Every line from the one containing "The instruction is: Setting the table" to the one containing "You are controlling" in the records below, both included, must be set down exactly, and no other line.

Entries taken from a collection
● ● ● ● ●

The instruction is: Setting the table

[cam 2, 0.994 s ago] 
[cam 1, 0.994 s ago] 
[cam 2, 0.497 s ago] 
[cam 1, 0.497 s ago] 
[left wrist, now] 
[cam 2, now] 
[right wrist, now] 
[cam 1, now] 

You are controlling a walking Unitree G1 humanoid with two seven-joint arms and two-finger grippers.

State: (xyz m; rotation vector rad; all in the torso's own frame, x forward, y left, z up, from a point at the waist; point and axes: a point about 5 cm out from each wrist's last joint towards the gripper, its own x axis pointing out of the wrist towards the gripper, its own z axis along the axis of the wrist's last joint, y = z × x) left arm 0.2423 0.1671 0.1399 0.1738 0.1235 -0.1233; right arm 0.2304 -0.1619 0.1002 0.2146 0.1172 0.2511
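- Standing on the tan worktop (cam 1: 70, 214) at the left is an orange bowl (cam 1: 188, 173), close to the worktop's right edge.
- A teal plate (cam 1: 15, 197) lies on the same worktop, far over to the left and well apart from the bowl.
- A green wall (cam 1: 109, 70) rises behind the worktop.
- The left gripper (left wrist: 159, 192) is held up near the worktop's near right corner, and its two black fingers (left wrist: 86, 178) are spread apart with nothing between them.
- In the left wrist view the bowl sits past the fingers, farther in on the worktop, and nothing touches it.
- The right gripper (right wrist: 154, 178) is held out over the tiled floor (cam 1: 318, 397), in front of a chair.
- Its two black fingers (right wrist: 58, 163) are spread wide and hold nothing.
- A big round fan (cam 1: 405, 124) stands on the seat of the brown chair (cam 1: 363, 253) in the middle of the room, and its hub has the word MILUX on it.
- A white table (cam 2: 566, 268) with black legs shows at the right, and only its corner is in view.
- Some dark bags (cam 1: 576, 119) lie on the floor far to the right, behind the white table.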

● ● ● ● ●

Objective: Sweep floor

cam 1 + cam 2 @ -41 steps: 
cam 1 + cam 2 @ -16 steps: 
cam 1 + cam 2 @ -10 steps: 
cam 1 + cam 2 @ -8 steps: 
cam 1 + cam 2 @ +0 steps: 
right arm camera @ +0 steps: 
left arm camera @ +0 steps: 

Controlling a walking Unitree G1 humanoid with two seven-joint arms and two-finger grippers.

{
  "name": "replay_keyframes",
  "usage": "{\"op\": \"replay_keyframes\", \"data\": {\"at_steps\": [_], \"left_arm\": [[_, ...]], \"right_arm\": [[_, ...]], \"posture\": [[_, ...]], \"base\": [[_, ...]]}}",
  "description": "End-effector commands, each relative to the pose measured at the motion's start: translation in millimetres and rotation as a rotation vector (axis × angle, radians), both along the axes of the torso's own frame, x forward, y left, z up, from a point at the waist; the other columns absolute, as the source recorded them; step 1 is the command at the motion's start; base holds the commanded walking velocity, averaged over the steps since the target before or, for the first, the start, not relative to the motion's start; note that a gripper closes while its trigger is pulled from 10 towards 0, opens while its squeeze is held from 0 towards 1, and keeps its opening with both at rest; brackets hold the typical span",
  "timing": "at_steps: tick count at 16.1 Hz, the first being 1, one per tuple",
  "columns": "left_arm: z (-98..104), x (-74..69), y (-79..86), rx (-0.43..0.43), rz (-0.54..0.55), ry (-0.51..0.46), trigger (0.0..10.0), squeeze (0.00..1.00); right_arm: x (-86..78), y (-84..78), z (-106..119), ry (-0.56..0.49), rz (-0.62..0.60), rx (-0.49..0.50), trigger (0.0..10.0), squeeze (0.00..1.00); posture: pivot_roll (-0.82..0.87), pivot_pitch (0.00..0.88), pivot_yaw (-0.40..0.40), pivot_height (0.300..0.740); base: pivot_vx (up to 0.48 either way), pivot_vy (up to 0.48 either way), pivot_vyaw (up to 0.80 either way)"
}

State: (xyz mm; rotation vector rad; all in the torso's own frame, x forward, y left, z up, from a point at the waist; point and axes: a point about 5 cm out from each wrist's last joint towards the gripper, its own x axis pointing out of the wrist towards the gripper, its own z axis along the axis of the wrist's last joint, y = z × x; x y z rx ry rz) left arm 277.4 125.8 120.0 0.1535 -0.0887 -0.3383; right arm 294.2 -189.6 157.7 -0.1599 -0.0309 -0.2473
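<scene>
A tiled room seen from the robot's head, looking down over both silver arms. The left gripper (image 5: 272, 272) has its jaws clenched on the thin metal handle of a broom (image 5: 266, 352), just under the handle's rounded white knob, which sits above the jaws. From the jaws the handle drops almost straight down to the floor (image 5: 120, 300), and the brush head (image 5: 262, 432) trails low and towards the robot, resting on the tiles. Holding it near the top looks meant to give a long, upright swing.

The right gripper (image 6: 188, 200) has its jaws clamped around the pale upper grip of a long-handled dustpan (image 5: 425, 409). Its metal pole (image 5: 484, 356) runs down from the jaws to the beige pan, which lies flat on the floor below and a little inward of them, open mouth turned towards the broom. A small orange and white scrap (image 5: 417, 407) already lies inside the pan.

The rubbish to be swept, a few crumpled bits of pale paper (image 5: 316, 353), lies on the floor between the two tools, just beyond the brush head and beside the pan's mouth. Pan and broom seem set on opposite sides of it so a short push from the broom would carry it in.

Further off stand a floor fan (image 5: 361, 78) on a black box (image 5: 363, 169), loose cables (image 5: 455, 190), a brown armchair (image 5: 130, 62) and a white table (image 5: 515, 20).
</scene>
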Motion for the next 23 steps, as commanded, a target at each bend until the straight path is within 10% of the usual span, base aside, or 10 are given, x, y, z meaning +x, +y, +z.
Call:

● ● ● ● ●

• **Response below**
The instruction is: Setting the table

[cam 2, 0.994 s ago] 
[cam 1, 0.994 s ago] 
[cam 2, 0.497 s ago] 
[cam 1, 0.497 s ago] 
[left wrist, now] 
[cam 2, now] 
[right wrist, now] 
[cam 1, now] 

You are controlling a walking Unitree G1 humanoid with two seven-joint arms and two-finger grippers.

The answer is finished.